* **Required action**: Repeat each line of the material below exactly as it appears, minus any pictures.

== Segment start ==

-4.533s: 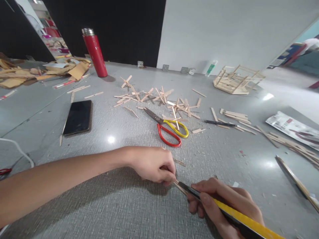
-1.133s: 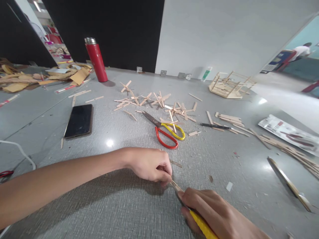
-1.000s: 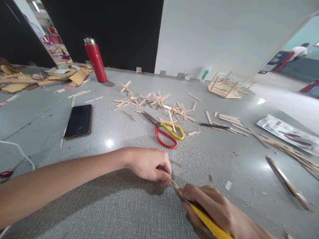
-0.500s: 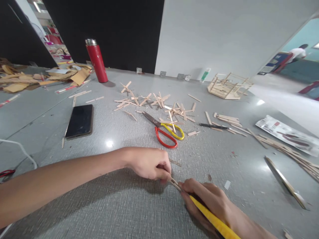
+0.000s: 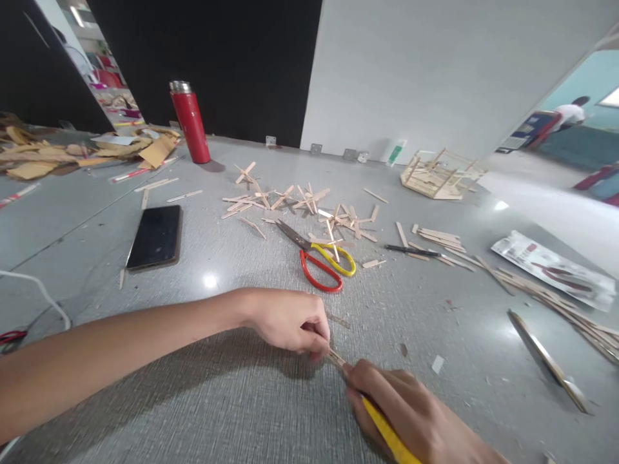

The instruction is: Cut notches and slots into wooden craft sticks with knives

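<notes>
My left hand (image 5: pixel 293 324) is closed, thumb and fingers pinching one end of a thin wooden stick (image 5: pixel 336 357) low over the grey table. At the stick's other end is my right hand (image 5: pixel 399 399), wrapped round a long yellow-handled tool (image 5: pixel 387 433). The tool's working end is hidden by the fingers, so I cannot tell its kind. Just beyond both hands lie scissors (image 5: pixel 320 272) with one red and one yellow handle loop. A short flat strip (image 5: pixel 339 320) rests beside my left knuckles.
Cut wooden sticks (image 5: pixel 309 196) are scattered farther back. A phone (image 5: pixel 155 236) and a red flask (image 5: pixel 191 125) stand left. To the right are a stick frame (image 5: pixel 438 177), a black-handled knife (image 5: pixel 411 250), a white packet (image 5: pixel 554 269), long sticks (image 5: pixel 568 309) and metal tweezers (image 5: pixel 549 361).
My right hand and the yellow-handled tool have shifted slightly left and down. My left hand keeps its pinch on the stick. The whole view has tilted a little.
</notes>
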The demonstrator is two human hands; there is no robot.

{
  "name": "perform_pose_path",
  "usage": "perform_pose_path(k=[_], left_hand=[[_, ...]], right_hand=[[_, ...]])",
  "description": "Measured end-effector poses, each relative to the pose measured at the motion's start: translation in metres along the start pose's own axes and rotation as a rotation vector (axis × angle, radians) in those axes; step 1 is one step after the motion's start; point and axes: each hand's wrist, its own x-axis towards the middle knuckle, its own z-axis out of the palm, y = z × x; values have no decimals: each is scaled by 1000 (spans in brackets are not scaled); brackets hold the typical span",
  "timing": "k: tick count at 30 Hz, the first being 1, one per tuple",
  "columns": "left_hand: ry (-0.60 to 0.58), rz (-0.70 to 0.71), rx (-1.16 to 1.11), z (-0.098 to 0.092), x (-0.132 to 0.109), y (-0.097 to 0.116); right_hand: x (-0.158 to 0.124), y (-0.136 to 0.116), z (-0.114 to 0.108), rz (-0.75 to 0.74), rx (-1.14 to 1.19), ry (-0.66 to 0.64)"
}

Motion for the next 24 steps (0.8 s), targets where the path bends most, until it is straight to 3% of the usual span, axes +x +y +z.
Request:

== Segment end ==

* **Task solution**:
-4.533s: 
-1.133s: 
-1.000s: 
-0.500s: 
+0.000s: 

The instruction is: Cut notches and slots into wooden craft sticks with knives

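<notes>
My left hand (image 5: pixel 293 324) is closed, thumb and fingers pinching one end of a thin wooden stick (image 5: pixel 336 357) low over the grey table. At the stick's other end is my right hand (image 5: pixel 399 399), wrapped round a long yellow-handled tool (image 5: pixel 387 433). The tool's working end is hidden by the fingers, so I cannot tell its kind. Just beyond both hands lie scissors (image 5: pixel 320 272) with one red and one yellow handle loop. A short flat strip (image 5: pixel 339 320) rests beside my left knuckles.
Cut wooden sticks (image 5: pixel 309 196) are scattered farther back. A phone (image 5: pixel 155 236) and a red flask (image 5: pixel 191 125) stand left. To the right are a stick frame (image 5: pixel 438 177), a black-handled knife (image 5: pixel 411 250), a white packet (image 5: pixel 554 269), long sticks (image 5: pixel 568 309) and metal tweezers (image 5: pixel 549 361).
My right hand and the yellow-handled tool have shifted slightly left and down. My left hand keeps its pinch on the stick. The whole view has tilted a little.
</notes>
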The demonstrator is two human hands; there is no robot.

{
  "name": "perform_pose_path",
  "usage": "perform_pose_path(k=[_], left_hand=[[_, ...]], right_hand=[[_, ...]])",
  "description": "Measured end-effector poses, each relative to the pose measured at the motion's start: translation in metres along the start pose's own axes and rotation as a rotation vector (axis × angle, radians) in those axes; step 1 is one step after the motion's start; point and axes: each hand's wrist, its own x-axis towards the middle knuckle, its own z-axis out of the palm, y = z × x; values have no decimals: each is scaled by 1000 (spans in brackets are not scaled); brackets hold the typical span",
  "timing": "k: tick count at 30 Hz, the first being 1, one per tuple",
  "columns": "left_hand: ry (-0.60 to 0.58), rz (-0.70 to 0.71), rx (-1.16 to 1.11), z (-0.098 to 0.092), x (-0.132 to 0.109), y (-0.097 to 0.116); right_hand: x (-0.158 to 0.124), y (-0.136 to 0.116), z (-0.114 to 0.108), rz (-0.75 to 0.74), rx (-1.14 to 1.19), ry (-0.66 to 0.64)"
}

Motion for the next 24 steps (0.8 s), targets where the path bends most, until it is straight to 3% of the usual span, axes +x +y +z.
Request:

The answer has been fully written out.